Eines Tages hörte die Angara dem Gespräch zweier Vögel zu. Die Vögel saßen auf einem Felsen und sprachen von einem schönen Jüngling, der nicht weit von hier lebte. „Dieser Jüngling, der Enisej heißt, ist sehr wunderschön und sehr stark“, so sagten die Vögel. „Er kommt aus den Bergen, die mit Schnee bedeckt sind. Mit aller Kraft bricht sich der Enisej seine Bahn durch Felder und Felsen zum hohen Norden, zum nördlichen Eismeer.“
Die Angara wollte diesen schönen Jüngling sehen. Tag und Nacht dachte sie an ihn. Endlich beschloss sie zum Enisej zu fließen. In dunkler Nacht, als der alte Baikal schlief, lief das Mädchen zum Baikalsee. Sie durchquerte den See und hatte schon fast das andere Ufer erreicht. Plötzlich erwachte der Alte. Er begann Steine ins Wasser zu werfen. Aber seine Tochter hatte keine Angst vor ihm und lief weiter.
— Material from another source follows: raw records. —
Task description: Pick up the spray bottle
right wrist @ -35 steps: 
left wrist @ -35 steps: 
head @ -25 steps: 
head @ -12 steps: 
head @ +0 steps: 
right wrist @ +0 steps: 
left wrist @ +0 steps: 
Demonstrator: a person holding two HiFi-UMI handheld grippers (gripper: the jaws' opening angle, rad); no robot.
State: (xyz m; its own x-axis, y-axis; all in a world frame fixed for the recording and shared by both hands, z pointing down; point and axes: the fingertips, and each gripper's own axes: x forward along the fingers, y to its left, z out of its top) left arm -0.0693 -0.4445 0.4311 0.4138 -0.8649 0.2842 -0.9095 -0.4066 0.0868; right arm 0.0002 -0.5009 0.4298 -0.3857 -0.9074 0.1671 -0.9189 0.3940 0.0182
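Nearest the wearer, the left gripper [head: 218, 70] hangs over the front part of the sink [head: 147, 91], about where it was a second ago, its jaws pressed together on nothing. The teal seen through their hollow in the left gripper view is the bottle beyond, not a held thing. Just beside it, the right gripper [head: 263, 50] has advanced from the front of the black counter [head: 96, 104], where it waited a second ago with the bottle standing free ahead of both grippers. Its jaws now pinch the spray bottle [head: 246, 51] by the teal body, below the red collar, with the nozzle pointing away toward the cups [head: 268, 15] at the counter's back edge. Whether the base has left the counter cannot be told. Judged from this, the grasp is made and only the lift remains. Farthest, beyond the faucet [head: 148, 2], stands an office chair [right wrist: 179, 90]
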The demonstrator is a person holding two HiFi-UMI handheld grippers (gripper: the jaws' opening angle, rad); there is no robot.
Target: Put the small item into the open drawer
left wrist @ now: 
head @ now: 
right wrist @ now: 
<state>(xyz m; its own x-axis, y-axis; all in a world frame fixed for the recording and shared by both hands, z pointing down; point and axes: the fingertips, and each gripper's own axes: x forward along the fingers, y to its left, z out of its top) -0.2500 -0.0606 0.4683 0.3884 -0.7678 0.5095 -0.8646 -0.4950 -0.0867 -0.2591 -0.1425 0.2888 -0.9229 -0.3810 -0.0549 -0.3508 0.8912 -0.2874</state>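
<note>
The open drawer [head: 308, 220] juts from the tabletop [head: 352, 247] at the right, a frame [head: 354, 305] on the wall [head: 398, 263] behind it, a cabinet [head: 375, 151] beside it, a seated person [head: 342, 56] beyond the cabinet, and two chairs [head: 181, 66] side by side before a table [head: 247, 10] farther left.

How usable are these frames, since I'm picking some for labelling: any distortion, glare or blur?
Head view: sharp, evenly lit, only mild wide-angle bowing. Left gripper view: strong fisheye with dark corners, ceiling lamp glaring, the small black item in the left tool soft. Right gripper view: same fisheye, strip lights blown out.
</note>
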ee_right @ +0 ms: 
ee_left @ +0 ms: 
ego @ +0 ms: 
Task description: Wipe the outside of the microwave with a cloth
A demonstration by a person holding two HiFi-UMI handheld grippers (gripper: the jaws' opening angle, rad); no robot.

Da warf der alte Baikal einen großen Felsen ins Wasser. Der Felsen versperrte der armen Angara der Weg. Sie wollte aber nicht zurück. Mit ihren letzten Kräften lief sie um den Felsen herum und durch Berge und Wälder weiter. Der schöne Enisej wartete auf die Angara und machte mit ihr zum nördlichen Eismeer. Der alte Baikal konnte seine Tochter nicht halten. So stark ist die Liebe des Mädchens. So erzählt die Sage. Der Felsen heißt „die Schamanenfelsen“. Buryaten haben ihn so genannt.